[Opening Data under study section]

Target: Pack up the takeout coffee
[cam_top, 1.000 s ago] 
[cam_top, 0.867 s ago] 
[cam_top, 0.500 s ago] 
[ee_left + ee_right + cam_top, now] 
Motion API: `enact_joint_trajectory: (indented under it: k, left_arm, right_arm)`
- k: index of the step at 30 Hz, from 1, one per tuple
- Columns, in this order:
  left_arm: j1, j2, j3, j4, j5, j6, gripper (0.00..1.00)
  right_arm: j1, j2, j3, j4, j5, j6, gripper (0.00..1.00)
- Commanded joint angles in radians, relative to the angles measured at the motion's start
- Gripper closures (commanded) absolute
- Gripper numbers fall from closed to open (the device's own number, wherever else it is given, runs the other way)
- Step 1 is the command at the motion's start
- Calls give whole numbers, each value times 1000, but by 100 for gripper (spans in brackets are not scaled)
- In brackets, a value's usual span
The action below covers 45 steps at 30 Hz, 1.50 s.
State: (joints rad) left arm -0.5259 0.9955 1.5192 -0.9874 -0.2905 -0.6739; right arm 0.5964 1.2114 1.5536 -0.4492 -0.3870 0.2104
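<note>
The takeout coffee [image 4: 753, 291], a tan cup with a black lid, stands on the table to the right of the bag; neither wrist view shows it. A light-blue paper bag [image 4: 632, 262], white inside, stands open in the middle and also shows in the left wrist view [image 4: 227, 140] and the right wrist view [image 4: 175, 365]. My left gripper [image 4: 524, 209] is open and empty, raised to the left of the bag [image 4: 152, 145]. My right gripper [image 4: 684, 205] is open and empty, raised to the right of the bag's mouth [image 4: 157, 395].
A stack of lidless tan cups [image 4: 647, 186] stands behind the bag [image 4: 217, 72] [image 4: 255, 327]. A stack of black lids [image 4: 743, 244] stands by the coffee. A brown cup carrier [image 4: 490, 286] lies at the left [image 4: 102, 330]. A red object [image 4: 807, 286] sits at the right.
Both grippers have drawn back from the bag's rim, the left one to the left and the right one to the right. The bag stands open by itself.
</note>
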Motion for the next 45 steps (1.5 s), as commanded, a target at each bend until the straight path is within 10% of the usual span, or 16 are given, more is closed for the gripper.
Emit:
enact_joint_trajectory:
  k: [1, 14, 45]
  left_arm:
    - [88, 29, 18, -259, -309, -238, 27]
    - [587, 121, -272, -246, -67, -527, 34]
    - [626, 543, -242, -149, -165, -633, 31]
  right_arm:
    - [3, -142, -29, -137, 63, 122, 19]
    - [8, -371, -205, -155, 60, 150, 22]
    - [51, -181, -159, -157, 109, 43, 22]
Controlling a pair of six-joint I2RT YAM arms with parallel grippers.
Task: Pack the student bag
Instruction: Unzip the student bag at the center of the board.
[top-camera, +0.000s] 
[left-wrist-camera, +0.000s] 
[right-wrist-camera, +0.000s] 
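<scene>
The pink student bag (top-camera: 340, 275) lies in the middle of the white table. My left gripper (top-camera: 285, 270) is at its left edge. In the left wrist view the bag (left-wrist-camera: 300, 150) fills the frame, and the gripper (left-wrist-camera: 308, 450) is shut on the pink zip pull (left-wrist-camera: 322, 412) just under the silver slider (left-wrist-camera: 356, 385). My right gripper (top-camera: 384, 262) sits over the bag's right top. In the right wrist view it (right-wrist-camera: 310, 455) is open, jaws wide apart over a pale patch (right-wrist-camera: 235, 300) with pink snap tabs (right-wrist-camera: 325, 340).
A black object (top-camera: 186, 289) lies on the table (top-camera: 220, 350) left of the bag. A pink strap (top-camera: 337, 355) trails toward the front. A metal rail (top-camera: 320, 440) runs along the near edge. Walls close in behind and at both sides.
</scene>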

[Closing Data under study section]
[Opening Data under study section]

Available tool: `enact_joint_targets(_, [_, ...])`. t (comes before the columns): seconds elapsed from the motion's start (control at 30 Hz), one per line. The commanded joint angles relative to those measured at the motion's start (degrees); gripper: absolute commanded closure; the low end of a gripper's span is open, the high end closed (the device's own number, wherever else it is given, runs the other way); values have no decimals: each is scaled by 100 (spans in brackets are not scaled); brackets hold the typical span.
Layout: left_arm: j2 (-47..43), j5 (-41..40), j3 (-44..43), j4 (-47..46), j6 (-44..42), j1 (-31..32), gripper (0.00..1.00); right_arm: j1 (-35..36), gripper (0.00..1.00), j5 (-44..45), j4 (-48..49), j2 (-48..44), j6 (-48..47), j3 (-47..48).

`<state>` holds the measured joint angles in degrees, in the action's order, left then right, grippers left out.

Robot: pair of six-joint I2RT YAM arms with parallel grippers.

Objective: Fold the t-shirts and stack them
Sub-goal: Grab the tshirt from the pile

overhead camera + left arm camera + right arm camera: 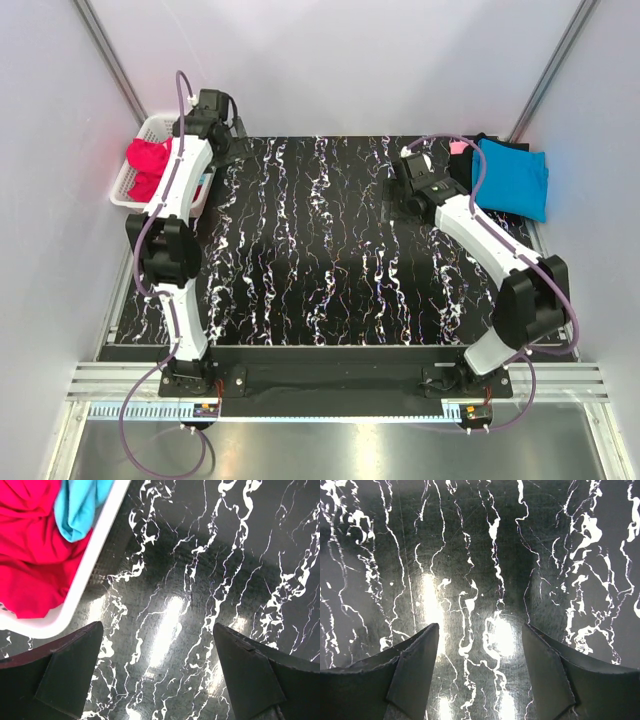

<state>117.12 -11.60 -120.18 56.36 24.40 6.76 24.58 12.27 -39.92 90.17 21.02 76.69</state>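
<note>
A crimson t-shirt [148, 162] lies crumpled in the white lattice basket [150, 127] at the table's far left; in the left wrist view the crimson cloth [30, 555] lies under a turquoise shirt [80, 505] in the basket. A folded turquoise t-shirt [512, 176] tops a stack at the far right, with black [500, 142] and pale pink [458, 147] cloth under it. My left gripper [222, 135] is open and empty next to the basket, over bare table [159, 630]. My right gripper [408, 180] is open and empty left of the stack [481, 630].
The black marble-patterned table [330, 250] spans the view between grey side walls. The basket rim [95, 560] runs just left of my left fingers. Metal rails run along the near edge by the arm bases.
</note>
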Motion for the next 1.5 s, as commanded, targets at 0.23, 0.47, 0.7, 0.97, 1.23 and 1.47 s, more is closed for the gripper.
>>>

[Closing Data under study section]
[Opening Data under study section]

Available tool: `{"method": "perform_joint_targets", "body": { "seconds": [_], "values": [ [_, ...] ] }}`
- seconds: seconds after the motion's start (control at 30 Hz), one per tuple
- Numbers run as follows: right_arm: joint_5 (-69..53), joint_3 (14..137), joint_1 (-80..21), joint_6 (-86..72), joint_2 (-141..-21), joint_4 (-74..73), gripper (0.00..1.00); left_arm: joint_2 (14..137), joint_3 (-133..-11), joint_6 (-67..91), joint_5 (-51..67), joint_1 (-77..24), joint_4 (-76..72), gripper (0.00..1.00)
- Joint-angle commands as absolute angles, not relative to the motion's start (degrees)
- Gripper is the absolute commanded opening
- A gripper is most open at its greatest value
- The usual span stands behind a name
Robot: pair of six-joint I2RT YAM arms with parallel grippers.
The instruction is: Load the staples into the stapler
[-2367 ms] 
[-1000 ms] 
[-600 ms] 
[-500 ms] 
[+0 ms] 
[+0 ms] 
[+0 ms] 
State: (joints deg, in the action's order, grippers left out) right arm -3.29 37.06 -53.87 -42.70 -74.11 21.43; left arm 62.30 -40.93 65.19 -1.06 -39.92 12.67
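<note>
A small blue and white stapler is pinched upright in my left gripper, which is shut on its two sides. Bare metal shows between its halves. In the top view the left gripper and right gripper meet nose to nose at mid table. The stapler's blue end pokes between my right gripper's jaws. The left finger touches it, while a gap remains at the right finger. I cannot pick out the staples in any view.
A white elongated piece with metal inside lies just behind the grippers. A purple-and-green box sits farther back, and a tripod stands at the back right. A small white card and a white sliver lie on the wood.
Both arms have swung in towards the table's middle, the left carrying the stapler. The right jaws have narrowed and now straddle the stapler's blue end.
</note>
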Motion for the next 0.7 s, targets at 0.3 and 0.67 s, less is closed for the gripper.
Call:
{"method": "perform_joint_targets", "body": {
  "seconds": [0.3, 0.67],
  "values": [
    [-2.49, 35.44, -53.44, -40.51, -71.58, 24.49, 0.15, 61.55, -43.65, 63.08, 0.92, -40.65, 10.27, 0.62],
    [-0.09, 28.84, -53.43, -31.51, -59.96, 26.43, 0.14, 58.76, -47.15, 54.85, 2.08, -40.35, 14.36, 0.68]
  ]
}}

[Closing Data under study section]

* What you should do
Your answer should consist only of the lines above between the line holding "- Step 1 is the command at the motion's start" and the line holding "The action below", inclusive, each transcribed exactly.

* Solution to this problem
- Step 1 is the command at the motion's start
- Calls give whole numbers, each value times 1000, but by 100 for gripper (spans in brackets are not scaled)
- In brackets, a value's usual span
The action below covers 45 steps at 30 Hz, 1.50 s.

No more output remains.